2. The method of claim 1 , wherein the step of transmitting said thumbnail to said child component is performed in response to determining that said parent file exceeds a predetermined size threshold.
3. The method of claim 1 , wherein said thumbnail is compressed and the step of generating said thumbnail further includes compressing said thumbnail.
4. The method of claim 1 , wherein said thumbnail is transmitted securely with the HTTP SSL protocol.
5. The method of claim 1 , wherein said request is received at said parent component and the steps of retrieving said parent file and generating said thumbnail are performed by said parent component.
6. The method of claim 5 , wherein said parent component is on a web server.
7. The method of claim 1 , wherein said request is generated in response to input that indicates a user selecting an item in a directory listing, and wherein said item corresponds to said parent file.
8. The method of claim 7 , wherein said parent component generates said directory listing.
9. The method of claim 1 , further comprising the computer-implemented step of caching said parent file on said child component.
10. The method of claim 1 , further comprising the computer-implemented step of caching said thumbnail on said child component.
11. The method of claim 1 , wherein the step of retrieving said parent file from said file source further includes the step of checking permissions associated with said parent file to determine if said requestor is permitted to request said parent file.
12. A system for accelerating and improving access to network files comprising:
a file source wherein a current version of a file is stored;
a parent component; and
a child component;
wherein said parent component is configured to perform the computer-implemented steps of:
generating a thumbnail of said current version, wherein said thumbnail is a file that communicates contents of said current version and is smaller than said current version;
transmitting said thumbnail to said child component; and
said child component being configured to perform the computer-implemented steps of:
provide said thumbnail to a requester in response to a request for said current version; and
if, after said requestor has been provided said thumbnail, said requestor requests said current version, then using said parent component to retrieve said current version, and providing said current version to said requester.

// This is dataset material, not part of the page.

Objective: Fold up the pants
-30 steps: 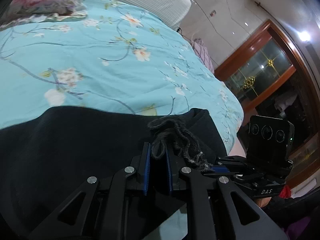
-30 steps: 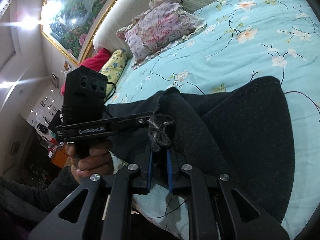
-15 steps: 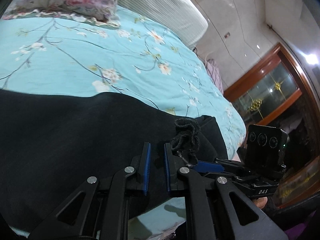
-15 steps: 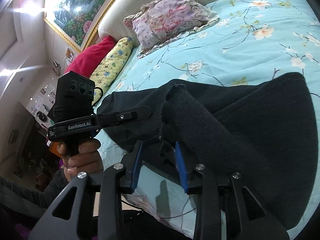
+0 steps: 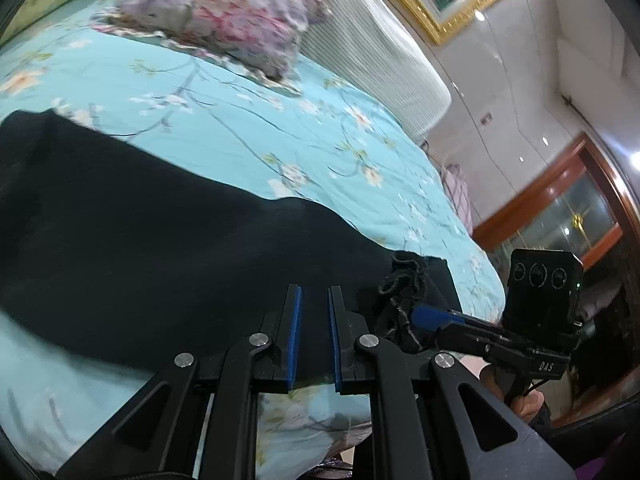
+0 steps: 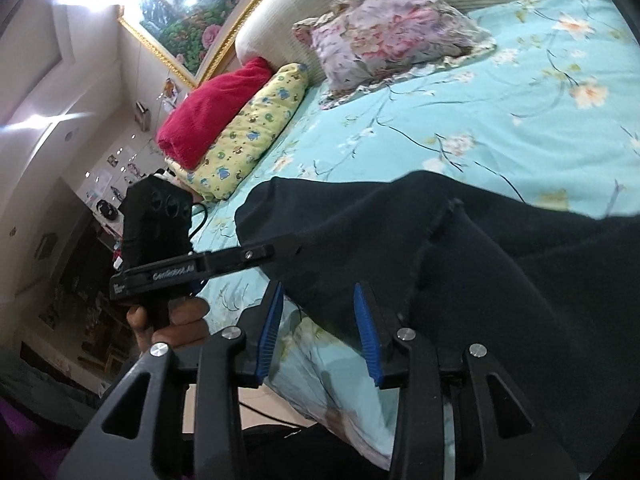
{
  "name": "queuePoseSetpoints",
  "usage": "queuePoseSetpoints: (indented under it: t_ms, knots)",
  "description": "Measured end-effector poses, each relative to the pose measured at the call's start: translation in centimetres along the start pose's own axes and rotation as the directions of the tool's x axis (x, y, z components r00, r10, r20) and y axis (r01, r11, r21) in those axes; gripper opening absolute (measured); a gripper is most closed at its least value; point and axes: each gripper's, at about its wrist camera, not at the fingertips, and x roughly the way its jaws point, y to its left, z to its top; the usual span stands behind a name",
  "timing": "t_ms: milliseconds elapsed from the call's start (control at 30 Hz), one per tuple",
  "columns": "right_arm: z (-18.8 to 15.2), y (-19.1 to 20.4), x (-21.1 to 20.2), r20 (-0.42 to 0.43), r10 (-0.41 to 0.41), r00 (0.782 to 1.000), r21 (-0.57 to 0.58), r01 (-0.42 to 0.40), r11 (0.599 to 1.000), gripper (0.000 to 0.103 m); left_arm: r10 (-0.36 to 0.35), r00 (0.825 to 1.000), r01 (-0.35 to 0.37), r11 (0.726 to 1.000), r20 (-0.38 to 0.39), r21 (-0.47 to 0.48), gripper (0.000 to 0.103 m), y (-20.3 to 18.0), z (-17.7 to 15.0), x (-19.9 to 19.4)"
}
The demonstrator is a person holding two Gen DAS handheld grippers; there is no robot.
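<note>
Black pants [image 5: 160, 240] [image 6: 500, 280] lie across the teal flowered bedsheet [image 5: 240, 128], near the bed's front edge. Their frayed hem [image 5: 400, 280] rests bunched at the right end, against one blue pad of my right gripper [image 5: 420, 316]. In its own view the right gripper [image 6: 318, 286] stands open, with a folded layer of the pants lying loose between and beyond its pads. My left gripper [image 5: 314, 290] is shut to a narrow slit over the pants' near edge, left of the hem, and I see no cloth pinched in it. Its tip [image 6: 292, 248] reaches the pants' left part.
A floral pillow [image 5: 240, 20] [image 6: 392, 32] leans on the pale striped headboard [image 5: 380, 60]. A yellow pillow [image 6: 248, 136] and a red blanket [image 6: 216, 112] lie at the bed's far left. A wooden glass cabinet [image 5: 580, 208] stands beyond the right side. Hands [image 6: 172, 320] grip both handles.
Both grippers were shut together on the raised frayed hem. The right one has opened and let it go. The left has slipped off the hem and moved left along the pants.
</note>
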Motion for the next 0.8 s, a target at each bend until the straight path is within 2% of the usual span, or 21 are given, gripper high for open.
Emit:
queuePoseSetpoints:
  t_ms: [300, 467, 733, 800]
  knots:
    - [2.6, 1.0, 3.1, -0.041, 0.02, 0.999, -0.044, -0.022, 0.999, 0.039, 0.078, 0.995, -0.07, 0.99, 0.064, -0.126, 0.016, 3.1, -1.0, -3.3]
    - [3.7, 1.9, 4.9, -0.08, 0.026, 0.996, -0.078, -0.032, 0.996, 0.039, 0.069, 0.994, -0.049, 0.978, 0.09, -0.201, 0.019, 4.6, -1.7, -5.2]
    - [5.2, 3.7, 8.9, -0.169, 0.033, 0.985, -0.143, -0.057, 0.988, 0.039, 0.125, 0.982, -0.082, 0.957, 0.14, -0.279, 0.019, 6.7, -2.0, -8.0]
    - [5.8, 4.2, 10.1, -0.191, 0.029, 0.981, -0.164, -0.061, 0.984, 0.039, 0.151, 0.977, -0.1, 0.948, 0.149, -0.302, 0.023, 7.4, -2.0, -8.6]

13. A computer-readable-medium carrying one or more sequences of instructions for accelerating and improving access to network files, wherein execution of the one or more sequences of instructions by one or more processors causes the one or more processors to perform the steps of:
retrieving, at a parent component, a parent file from a file source;
generating a thumbnail of said parent file, wherein said thumbnail is a file that communicates contents of said parent file and is smaller than said parent file; and
in response to a request for said parent file, transmitting said thumbnail to said child component; and
if a requestor requests said parent file after viewing said thumbnail, then transmitting said parent file to said requestor.
14. The medium of claim 13 , wherein the step of transmitting said thumbnail to said child component is performed in response to determining that said parent file exceeds a predetermined size threshold.
15. The medium of claim 13 , wherein said thumbnail is compressed and the step of generating said thumbnail further includes compressing said thumbnail.
16. The medium of claim 13 , wherein said thumbnail is transmitted securely with the HTTP SSL protocol.
17. The medium of claim 13 , wherein said request is received at said parent component and the steps of retrieving said parent file and generating said thumbnail are performed by said parent component.
18. The medium of claim 17 , wherein said parent component is on a web server.
19. The medium of claim 13 , wherein said request is generated in response to input that indicates a user selecting an item in a directory listing, and wherein said item corresponds to said parent file.
20. The medium of claim 19 , wherein said parent component generates said directory listing.
21. The medium of claim 13 , further comprising the computer-implemented step of caching said parent file on said child component.
22. The medium of claim 13 , further comprising the computer-implemented step of caching said thumbnail on said child component.
23. The medium of claim 13 , wherein the step of retrieving said parent file from said file source further includes the step of checking permissions associated with said parent file to determine if said requestor is permitted to request said parent file.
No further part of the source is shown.